TASK STATEMENT —
Once you reach the line containing "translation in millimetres" in the entries below, write out that line and each one after it down to the line containing "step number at", exactly and with nothing added.

INFORMATION PROVIDED —
○ ○ ○

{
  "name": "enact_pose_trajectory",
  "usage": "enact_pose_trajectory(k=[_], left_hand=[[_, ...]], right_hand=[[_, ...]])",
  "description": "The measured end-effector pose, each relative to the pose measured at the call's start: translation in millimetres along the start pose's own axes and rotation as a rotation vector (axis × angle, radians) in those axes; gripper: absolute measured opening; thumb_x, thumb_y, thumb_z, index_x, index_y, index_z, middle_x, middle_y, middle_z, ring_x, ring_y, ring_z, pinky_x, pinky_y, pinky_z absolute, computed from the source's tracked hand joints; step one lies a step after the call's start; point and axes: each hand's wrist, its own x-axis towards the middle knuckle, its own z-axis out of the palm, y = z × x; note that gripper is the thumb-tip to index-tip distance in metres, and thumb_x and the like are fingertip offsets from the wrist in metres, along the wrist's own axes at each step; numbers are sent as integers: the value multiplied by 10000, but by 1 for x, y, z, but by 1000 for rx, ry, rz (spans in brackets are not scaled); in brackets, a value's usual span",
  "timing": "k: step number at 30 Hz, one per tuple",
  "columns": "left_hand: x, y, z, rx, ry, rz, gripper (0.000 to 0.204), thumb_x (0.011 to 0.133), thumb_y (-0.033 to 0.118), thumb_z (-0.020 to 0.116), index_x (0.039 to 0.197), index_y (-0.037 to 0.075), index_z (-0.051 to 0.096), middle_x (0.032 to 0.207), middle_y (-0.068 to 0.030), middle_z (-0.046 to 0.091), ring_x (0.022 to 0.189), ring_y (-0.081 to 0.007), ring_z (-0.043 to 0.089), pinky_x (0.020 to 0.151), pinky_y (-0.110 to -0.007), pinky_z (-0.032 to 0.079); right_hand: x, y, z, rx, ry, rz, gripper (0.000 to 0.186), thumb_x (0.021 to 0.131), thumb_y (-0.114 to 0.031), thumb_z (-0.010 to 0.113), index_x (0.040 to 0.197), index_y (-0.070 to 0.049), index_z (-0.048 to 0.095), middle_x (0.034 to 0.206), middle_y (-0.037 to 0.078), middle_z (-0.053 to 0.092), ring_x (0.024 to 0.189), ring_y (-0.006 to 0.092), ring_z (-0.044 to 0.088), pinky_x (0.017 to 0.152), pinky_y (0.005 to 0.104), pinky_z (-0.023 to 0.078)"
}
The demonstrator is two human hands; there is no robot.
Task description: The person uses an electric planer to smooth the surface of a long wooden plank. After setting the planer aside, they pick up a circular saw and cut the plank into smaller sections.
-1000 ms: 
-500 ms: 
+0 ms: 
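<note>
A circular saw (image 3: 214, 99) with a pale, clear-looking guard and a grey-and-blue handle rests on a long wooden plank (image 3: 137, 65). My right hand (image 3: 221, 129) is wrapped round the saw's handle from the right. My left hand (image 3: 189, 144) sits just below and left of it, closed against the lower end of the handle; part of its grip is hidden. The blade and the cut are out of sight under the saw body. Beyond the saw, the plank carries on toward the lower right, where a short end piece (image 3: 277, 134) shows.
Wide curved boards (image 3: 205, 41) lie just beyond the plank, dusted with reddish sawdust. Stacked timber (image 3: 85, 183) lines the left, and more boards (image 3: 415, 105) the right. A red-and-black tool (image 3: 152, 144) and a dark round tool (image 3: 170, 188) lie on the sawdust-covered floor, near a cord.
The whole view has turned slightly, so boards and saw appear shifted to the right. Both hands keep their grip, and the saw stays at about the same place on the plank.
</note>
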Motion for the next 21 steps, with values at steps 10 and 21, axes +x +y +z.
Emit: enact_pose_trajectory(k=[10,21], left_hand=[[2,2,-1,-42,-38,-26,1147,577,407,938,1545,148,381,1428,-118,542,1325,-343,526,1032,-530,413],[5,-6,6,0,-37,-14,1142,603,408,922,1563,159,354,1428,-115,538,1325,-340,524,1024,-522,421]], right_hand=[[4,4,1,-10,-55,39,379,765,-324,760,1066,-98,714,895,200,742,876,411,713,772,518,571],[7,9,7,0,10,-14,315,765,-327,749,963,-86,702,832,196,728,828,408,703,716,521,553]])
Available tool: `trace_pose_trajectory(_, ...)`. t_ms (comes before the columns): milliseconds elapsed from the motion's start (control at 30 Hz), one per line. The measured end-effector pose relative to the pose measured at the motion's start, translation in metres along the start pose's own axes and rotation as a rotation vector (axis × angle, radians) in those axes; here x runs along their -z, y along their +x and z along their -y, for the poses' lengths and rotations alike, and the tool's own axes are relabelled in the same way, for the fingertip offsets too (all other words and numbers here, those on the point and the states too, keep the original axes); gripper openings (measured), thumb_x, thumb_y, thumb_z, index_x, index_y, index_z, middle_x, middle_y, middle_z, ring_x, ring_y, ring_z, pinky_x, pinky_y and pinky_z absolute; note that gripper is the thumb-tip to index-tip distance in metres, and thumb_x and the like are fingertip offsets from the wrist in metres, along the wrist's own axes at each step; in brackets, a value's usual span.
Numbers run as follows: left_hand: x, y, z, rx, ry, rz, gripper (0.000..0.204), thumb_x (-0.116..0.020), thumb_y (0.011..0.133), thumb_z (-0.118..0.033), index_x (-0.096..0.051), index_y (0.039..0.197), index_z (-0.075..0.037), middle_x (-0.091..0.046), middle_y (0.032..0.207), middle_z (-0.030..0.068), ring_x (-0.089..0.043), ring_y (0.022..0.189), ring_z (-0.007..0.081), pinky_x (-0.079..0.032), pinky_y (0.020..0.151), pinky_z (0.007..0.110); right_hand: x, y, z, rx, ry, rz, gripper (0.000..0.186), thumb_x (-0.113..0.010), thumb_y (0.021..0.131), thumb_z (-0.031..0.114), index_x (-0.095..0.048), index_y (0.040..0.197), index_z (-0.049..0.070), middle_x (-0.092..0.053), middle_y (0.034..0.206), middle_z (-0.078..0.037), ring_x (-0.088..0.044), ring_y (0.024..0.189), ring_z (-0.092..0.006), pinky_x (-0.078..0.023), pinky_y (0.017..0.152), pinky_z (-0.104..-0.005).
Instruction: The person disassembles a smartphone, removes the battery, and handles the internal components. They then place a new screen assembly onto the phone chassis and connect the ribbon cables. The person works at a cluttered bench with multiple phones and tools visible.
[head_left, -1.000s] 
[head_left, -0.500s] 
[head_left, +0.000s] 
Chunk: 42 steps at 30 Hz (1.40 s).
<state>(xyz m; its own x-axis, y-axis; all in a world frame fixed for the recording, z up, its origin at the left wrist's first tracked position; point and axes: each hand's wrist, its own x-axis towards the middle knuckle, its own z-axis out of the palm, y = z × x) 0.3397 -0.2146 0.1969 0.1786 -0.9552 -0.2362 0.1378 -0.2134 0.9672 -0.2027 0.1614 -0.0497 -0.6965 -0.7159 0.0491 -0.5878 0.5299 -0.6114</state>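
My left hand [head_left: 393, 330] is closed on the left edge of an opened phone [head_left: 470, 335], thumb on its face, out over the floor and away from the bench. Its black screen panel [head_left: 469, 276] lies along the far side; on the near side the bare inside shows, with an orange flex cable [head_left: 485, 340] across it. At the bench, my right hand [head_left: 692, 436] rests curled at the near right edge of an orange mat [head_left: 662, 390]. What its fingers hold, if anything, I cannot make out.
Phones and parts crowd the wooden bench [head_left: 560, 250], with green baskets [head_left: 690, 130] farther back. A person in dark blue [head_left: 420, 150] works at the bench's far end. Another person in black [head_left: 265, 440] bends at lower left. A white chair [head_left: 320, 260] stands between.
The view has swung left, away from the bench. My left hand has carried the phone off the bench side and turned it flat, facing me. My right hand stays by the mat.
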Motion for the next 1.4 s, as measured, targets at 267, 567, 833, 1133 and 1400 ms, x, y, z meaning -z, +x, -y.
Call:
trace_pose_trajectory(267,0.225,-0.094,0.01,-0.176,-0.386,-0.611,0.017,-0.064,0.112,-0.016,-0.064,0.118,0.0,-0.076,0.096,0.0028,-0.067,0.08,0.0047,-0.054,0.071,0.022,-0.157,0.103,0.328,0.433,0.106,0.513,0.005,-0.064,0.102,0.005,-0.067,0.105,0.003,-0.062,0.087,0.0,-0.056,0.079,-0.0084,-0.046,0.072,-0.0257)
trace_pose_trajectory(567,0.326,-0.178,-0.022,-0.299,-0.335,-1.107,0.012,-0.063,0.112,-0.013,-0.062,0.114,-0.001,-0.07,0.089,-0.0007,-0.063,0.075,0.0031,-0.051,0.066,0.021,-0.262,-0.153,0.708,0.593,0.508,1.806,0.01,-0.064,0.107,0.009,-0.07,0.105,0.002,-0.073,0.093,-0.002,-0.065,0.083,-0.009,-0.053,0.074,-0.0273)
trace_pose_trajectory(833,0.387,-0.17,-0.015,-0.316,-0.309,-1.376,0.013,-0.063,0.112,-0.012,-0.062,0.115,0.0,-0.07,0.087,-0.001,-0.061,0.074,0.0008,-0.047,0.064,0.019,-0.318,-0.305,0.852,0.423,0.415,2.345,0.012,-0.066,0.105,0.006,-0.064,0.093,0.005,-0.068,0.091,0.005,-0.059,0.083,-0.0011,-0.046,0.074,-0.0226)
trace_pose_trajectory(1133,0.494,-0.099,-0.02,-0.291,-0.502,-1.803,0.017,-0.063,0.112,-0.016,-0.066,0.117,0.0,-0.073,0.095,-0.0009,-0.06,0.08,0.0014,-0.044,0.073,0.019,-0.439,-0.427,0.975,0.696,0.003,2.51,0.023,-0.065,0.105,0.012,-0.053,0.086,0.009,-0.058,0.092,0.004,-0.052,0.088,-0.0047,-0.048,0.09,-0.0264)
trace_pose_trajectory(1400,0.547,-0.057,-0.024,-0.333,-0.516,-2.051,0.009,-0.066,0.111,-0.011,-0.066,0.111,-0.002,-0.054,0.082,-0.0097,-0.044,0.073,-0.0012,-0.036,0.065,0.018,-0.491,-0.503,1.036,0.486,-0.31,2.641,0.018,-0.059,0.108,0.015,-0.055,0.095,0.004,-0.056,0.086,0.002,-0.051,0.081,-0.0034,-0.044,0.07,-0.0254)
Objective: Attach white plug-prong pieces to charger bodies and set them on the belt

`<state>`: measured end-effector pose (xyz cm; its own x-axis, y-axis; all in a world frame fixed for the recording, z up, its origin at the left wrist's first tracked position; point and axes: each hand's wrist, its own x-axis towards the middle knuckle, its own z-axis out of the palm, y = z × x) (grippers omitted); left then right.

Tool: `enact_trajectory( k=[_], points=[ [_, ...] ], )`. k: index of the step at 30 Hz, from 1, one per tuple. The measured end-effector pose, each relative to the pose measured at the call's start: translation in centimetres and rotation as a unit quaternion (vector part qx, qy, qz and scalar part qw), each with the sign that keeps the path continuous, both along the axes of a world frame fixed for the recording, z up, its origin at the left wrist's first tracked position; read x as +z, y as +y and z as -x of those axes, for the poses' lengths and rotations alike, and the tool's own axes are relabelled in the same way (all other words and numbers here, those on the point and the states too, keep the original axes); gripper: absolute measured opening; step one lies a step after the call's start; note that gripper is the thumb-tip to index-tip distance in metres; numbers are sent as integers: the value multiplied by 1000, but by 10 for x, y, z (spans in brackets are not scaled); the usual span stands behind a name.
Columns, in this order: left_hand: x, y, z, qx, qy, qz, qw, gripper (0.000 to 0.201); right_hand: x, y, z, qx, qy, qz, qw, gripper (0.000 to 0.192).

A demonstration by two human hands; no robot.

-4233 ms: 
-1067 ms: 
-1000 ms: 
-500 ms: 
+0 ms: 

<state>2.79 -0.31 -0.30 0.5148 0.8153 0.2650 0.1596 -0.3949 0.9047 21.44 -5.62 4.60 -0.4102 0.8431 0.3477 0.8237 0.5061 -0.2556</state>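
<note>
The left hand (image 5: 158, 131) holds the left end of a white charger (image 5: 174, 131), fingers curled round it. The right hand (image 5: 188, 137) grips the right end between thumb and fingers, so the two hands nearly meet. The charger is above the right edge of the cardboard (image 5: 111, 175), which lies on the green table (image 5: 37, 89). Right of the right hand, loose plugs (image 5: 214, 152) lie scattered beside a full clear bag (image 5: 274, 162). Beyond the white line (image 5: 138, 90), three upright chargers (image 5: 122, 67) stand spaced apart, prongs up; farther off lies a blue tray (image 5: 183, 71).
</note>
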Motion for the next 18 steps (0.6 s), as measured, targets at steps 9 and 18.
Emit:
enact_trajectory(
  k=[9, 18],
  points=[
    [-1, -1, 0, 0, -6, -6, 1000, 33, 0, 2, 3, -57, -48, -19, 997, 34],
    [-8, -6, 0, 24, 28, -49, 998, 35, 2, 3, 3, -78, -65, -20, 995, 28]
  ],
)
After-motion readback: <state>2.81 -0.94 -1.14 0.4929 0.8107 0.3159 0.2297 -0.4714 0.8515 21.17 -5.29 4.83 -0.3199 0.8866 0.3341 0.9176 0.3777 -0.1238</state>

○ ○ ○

OUTPUT FOR THIS EXERCISE —
  "description": "The measured end-effector pose, each relative to the pose measured at the call's start: translation in millimetres along the start pose's own axes and rotation as a rotation vector (axis × angle, radians) in those axes; gripper: absolute measured opening; thumb_x, thumb_y, thumb_z, index_x, index_y, index_z, middle_x, middle_y, middle_z, ring_x, ring_y, ring_z, pinky_x, pinky_y, pinky_z absolute, computed from the source's tracked hand joints; step one lies a step after the call's start; point and axes: each hand's wrist, its own x-axis towards the middle knuckle, its own z-axis out of the palm, y = z × x; note that gripper is the thumb-tip to index-tip distance in metres, and thumb_x and the like are fingertip offsets from the wrist in metres, along the wrist's own axes at each step; numbers are sent as integers: the value multiplied by 10000, but by 1 for x, y, z, but by 1000 for rx, ry, rz (spans in brackets are not scaled); in brackets, a value's usual span",
  "timing": "k: step number at 30 Hz, one per tuple",

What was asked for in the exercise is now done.